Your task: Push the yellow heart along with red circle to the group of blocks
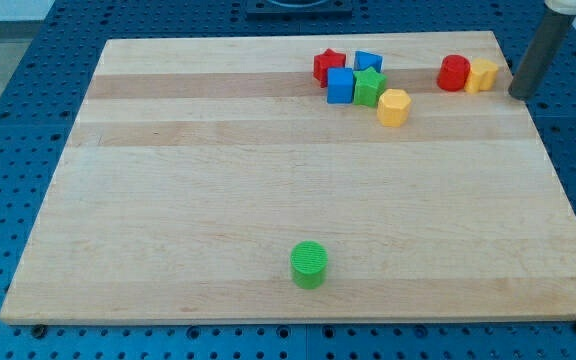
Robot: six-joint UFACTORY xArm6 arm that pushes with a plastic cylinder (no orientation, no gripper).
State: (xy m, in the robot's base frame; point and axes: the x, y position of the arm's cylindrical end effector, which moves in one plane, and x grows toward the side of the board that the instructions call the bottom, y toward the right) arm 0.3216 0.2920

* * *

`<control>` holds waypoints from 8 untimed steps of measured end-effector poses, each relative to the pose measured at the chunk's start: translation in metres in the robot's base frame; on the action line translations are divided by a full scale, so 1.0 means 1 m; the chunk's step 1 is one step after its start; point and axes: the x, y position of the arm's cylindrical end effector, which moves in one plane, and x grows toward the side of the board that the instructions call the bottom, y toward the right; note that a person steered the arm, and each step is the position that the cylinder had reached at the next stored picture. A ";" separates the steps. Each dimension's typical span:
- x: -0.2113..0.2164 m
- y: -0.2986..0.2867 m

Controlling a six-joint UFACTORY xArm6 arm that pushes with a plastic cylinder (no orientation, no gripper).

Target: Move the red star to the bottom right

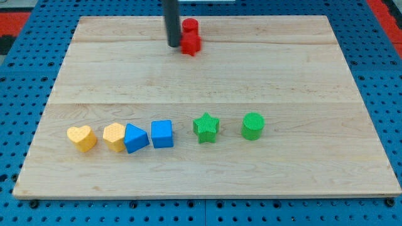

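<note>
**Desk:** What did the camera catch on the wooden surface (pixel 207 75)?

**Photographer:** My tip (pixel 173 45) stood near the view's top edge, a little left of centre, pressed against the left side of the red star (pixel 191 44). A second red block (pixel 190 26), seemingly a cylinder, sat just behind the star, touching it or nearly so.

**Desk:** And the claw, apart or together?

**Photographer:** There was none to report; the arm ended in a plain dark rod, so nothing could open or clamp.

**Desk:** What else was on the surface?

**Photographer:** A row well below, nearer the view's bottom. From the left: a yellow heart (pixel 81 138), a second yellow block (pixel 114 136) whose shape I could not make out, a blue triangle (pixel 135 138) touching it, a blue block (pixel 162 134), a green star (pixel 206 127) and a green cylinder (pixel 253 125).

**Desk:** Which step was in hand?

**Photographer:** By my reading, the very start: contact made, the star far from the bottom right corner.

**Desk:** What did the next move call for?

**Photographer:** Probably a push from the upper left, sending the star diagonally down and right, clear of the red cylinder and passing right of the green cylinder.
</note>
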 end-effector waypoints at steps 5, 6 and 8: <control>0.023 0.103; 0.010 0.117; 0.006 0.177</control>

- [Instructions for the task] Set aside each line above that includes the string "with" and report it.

- [Reply]
Your task: Push the yellow heart along with red circle to the group of blocks
Robot: six-joint UFACTORY xArm6 arm that pushes with a plastic cylinder (no orientation, no gripper).
Controlling a six-joint UFACTORY xArm6 arm that pushes with a plastic cylinder (no orientation, no gripper).

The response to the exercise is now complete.